スマホ版のNetflixで『呪術廻戦』を視聴すると、XROUND LiteTMの効果をさらに実感。デフォルトの状態でも台詞のクリアさ、効果音のキレはあるのだが、XROUND LiteTMをオンにすると、特に緊迫感を高めるようなBGMや効果音が、耳元から横の空間にまで一気に拡大。それでいて声のクリアさも保たれるところがよく出来ているし、重低音や爆裂音のパワーの臨場感も増す。映像観賞用途では、XROUND LiteTMは積極的にオンにしたい。
スマホのアクションRPG『原神』のプレイでは、「音楽モード」だとキャラの攻撃モーションに対して効果音の遅れがハッキリ分かったのに対して、低遅延の「ゲーミングモード」では若干の遅れ程度にとどまる。快適なゲームプレイにはオンが必須だろう。またゲームの音響用としてもXROUND LiteTMの出来がとてもよく、BGMの音空間の広がり、環境音の臨場感、バトルの効果音も際立たせてくれる。
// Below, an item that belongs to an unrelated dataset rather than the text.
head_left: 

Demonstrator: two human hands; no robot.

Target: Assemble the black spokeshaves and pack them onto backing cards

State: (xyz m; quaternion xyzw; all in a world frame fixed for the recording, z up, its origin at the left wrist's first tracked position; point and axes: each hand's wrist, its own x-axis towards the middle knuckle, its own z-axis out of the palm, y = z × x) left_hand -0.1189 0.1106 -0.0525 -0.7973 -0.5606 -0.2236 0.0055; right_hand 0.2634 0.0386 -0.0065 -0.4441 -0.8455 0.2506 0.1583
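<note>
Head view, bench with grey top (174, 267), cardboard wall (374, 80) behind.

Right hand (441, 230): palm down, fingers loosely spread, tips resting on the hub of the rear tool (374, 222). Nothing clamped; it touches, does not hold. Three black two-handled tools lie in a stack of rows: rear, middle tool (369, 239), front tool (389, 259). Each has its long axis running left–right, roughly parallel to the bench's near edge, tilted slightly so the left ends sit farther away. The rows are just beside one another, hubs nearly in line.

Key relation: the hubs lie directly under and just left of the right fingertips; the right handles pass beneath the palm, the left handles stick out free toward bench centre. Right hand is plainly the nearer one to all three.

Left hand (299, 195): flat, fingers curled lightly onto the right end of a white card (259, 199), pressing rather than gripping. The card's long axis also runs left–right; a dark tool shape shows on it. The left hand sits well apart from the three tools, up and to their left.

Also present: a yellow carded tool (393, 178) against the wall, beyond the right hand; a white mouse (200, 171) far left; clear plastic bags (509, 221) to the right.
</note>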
■オプションアイテムとの組み合わせで活躍の場が広がる
AERO Wirelessのラインナップとしては、別売オプションとして用意される低遅延Bluetoothトランスミッター「XT01」も重要な存在だ。XT01はUSB type-C(USB-Aへの変換も可能)で接続するBluetoothトランスミッターで、PlayStation 5やNintendo Switch、PCなどとの組み合わせを想定している。XROUND Low LatencyTM技術により、スマホだけでなくこれらのハードとも低遅延接続を実現してくれる。
実際にPS5とXT01をUSB type-C接続してみると、自動的にUSBヘッドセットとして認識。XT01とAERO Wirelessのペアリングさえ済ませておけば、接続するだけでゲーム音声が即座に流れ出すので、思いのほか使い勝手がいい。
PS5で人気FPSの最新作『Call of Duty: Black Ops - Cold War』をプレイしてみると、XROUND LiteTMがとても効果的に働き、イヤホンでゲームプレイをしているとは思えないほどフィールドの広がりが感じられる。臨場感も高まり、ヘリや銃声の移動感も現れる。遅延もFPSのゲームプレイに支障ないレベルに抑えられていることを確認できた。
XROUNDの完全ワイヤレスイヤホン「AERO Wireless」は、ただの完全ワイヤレスイヤホンの域を遥かに越えた要素を多数備えたモデルだ。まず完全ワイヤレスイヤホン単体としての操作性や音質も優秀だし、ゲーミング向けの低遅延、サラウンドは映像鑑賞でも活躍してくれる。そして低遅延Bluetoothトランスミッター「XT01」も買い揃えれば、ゲーム機と接続する活用法まで見えてくる。
すでに十分過ぎるほど魅力的なAERO Wirelessだが、2021年6月にはアプリ更新も予定しており、今後のアップグレードにも期待できる。完全ワイヤレスでここまで出来るとは、ゲーマーだけのものにさせておいてはもったいないと言いたくなるほど高い完成度を誇り、それに加えて発展性も備えたモデルだ。